We present efficient data-driven approaches to predict the value of subdivergence-free Feynman integrals (Feynman periods) in ϕ⁴-theory from properties of the underlying Feynman graphs, based on a statistical examination of almost 2 million graphs. We find that the numbers of cuts and cycles determines the period to better than 2% relative accuracy. Hepp bound and Martin invariant allow for even more accurate predictions. In most cases, the period is a multi-linear function of the properties in question. Furthermore, we investigate the usefulness of machine-learning algorithms to predict the period. When sufficiently many properties of the graph are used, the period can be predicted with better than 0.05% relative accuracy.

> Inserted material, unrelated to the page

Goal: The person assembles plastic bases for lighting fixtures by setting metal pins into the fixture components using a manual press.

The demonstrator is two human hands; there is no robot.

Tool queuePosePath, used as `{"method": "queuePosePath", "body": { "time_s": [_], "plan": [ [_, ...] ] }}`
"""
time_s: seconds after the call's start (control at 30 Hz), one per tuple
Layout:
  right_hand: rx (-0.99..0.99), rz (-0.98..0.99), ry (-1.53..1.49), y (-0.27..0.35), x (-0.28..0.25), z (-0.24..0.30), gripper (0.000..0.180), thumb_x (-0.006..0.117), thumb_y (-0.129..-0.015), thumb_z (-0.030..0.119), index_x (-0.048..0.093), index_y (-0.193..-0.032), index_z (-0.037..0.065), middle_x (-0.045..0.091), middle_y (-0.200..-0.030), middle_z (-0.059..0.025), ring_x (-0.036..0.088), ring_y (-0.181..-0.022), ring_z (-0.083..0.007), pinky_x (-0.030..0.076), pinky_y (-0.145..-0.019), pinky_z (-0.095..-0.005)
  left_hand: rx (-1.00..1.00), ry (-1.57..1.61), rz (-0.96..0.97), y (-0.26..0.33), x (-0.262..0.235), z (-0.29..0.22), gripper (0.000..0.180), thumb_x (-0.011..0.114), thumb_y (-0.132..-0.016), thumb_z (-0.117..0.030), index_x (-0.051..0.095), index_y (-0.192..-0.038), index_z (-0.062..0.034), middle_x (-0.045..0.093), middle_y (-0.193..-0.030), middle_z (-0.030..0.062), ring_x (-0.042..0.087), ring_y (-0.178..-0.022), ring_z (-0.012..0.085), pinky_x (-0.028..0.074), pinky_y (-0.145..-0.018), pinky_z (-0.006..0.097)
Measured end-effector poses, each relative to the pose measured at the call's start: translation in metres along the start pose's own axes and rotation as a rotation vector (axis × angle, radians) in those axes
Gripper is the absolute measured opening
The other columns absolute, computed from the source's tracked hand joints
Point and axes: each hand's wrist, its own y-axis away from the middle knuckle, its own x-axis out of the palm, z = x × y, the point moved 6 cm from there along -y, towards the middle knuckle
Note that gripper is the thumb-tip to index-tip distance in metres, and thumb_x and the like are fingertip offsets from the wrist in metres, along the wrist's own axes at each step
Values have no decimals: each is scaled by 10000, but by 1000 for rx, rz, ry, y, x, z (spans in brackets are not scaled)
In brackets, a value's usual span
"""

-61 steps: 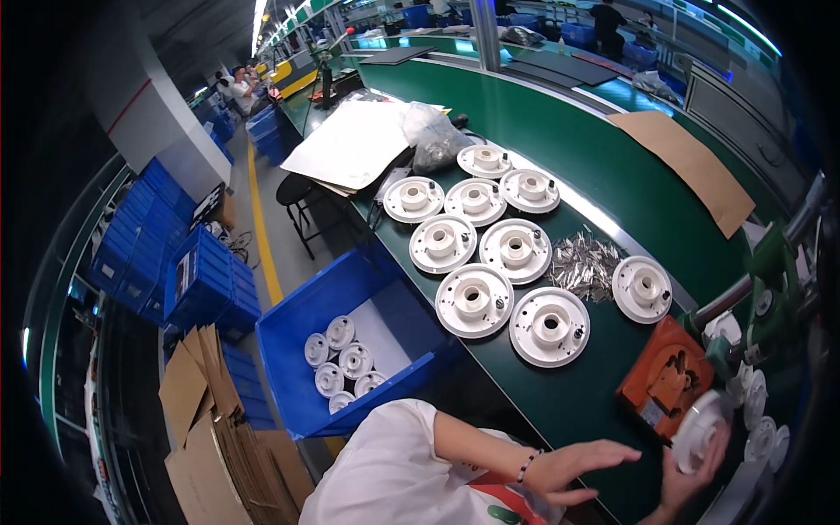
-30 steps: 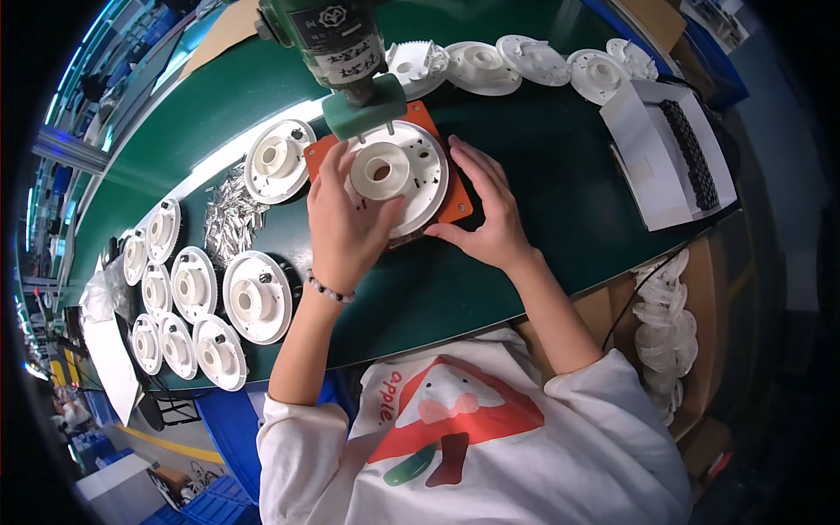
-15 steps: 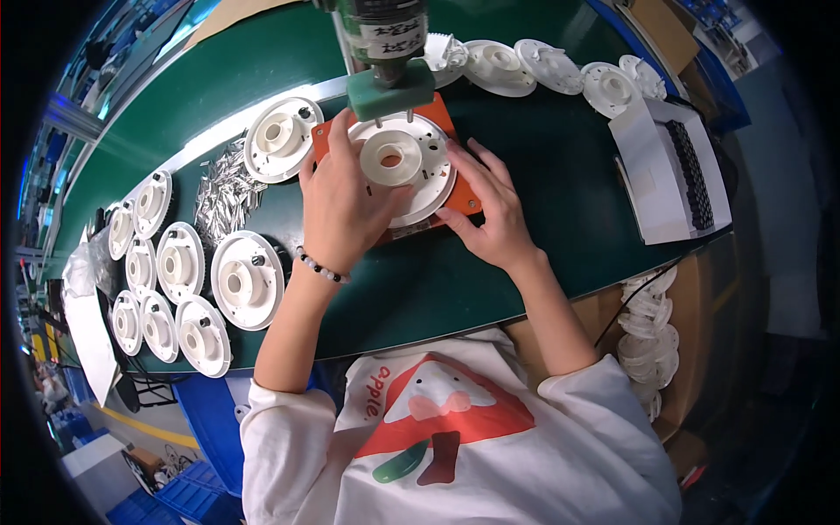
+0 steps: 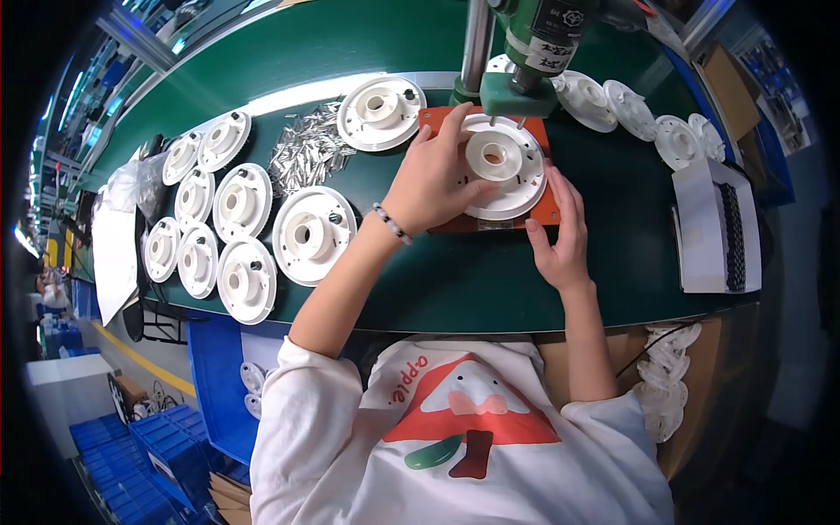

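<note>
A white plastic disc with a raised round hub [image 4: 525,194] lies on an orange fixture plate [image 4: 437,118]. My left hand [image 4: 435,179] curls round the disc's left side, thumb by the hub and fingers at the far rim. My right hand [image 4: 564,234] rests at the right rim with fingers stretched and thumb apart, touching the edge without wrapping it. Just above the disc's far side hangs a green press head [image 4: 518,94] with thin pins pointing down. My left palm hides part of the disc's left edge.
Several similar white discs [image 4: 317,236] stand on the green table at left, beside a pile of small silver metal pieces [image 4: 311,149]. More white parts [image 4: 588,101] line the back right. A white box [image 4: 713,232] with black parts stands right, and a blue bin [image 4: 219,385] sits below left.
The head view has shifted, so the whole scene sits further right. The right hand's fingers have slid from over the disc's face to its rim; the left hand keeps its hold.
</note>
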Motion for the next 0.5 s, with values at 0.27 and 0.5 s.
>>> {"method": "queuePosePath", "body": {
  "time_s": [0.27, 0.5],
  "plan": [
    [-57, -315, -88, 10, -23, -6, 522, 537, -835, 235, 364, -1245, -38, 428, -1240, -218, 410, -1145, -361, 328, -967, -422, -16, -511, -172, 26, -98, 112, 215, 649, -627, -24, 556, -820, -21, 577, -847, 166, 541, -811, 365, 440, -727, 421],
    [-48, -293, -110, 19, -38, 11, 479, 551, -805, 95, 389, -1244, -1, 379, -1304, -179, 394, -1170, -345, 324, -976, -406, -139, -834, 53, 32, -95, 146, 210, 693, -621, -129, 509, -698, -64, 503, -811, 141, 511, -802, 332, 392, -736, 450]
  ]
}}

We use one of the constructed prediction models for weighted Monte-Carlo sampling of Feynman graphs, and compute the primitive contribution to the beta function of ϕ⁴-theory at L ∈ {13, … , 17} loops. Our results confirm the previously known numerical estimates of the primitive beta function and improve their accuracy. Compared to uniform random sampling of graphs, our new algorithm is 1000-times faster to reach a desired accuracy, or reaches 32-fold higher accuracy in fixed runtime.

The dataset of all periods computed for this work, combined with a previous dataset, is made publicly available. Besides the physical application, it could serve as a benchmark for graph-based machine learning algorithms.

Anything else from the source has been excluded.